Operation Desert Storm begins February 24 and ends in 100 hours with Iraqi forces defeated. New York-born Gen. Colin L. (Luther) Powell, 53, chairman of the Joint Chiefs of Staff, has advised President Bush to give economic sanctions more time to work, but Bush has spurned the advice; Gen. H. Norman Schwarzkopf, 56, has planned the combined air and ground attack, using night-flying Apache attack helicopters to destroy Iraqi tanks, armored personnel carriers, trucks, and other vehicles while sending 270,000 U.S., British, and French troops in a sweep around the Iraqis' western flank while air attacks sever the main highway route from Baghdad to Basra. Iraq's 4,000 Soviet-built tanks are no match for the highly mobile, 65-ton Abrams tanks of the U.S. Army; the Abrams's armor plating is 2½ times as strong as steel, their turbine engines drive them at speeds of up to 45 miles per hour, their machine guns and cannon enable them to shoot targets as far as three kilometers away, and their thermo sights lock on to the exhaust pipes of enemy tanks, more than 3,900 of which are destroyed (only four U.S. tanks are lost). More than 100,000 Iraqi troops surrender, at least 3,500 Iraqi civilians are killed, but Saddam Hussein remains in power under terms of UN Resolution 687, adopted in April, and another 14,000 will die in the next few years of waterborne diseases. The economic sanctions imposed earlier by the UN remain essentially in place, preventing Saddam from selling oil to raise money for new military ventures, and Saddam agrees to accept the destruction of Iraq's long-range missiles and of its biological, chemical, and nuclear arsenals, with all facilities involved in the research and development of these weapons to be rendered harmless.

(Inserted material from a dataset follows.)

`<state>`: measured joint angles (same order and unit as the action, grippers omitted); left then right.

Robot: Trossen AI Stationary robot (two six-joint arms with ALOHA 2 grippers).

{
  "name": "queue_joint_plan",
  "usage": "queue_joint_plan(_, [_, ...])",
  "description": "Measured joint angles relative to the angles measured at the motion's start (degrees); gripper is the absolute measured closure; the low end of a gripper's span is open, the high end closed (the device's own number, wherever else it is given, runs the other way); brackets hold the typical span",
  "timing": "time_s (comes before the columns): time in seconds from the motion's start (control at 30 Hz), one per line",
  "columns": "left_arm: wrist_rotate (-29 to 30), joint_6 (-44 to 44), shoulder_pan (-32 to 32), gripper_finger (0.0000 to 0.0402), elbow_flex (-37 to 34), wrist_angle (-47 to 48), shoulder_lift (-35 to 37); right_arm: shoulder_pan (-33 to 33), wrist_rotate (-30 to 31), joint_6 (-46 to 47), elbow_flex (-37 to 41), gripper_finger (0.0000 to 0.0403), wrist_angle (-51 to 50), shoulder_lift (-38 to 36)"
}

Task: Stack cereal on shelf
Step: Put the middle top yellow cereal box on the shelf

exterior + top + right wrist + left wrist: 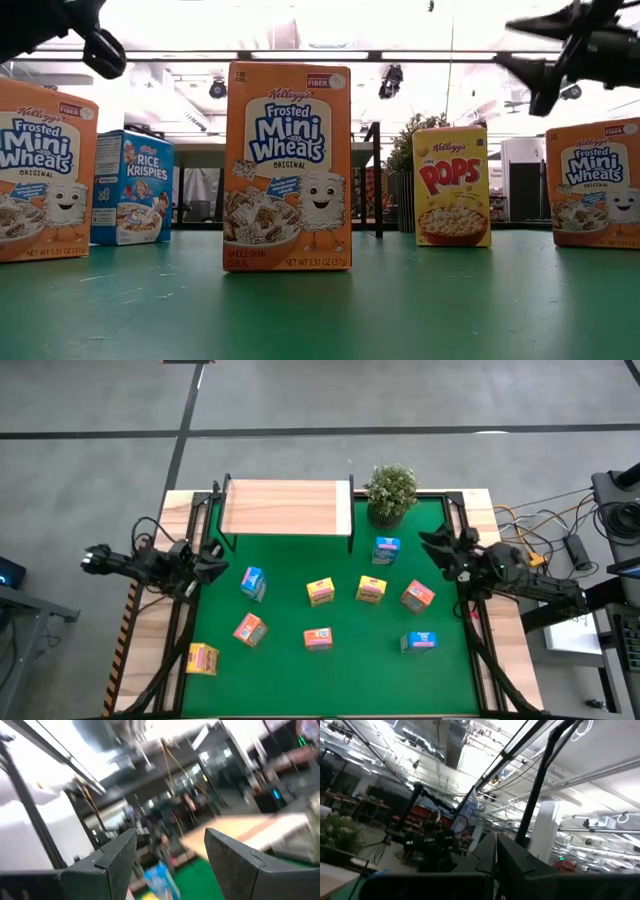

The United Nations appoints a special inspection commission (UNSCOM), but although Iraq files a disclosure report within a few weeks of signing the UN resolution the report will turn out to be largely fictitious (see 1993). When Shiite and Kurdish forces rebel against Saddam's regime in some cities, he sends in helicopter gun ships to suppress the uprisings, killing some 35,000 Iraqis.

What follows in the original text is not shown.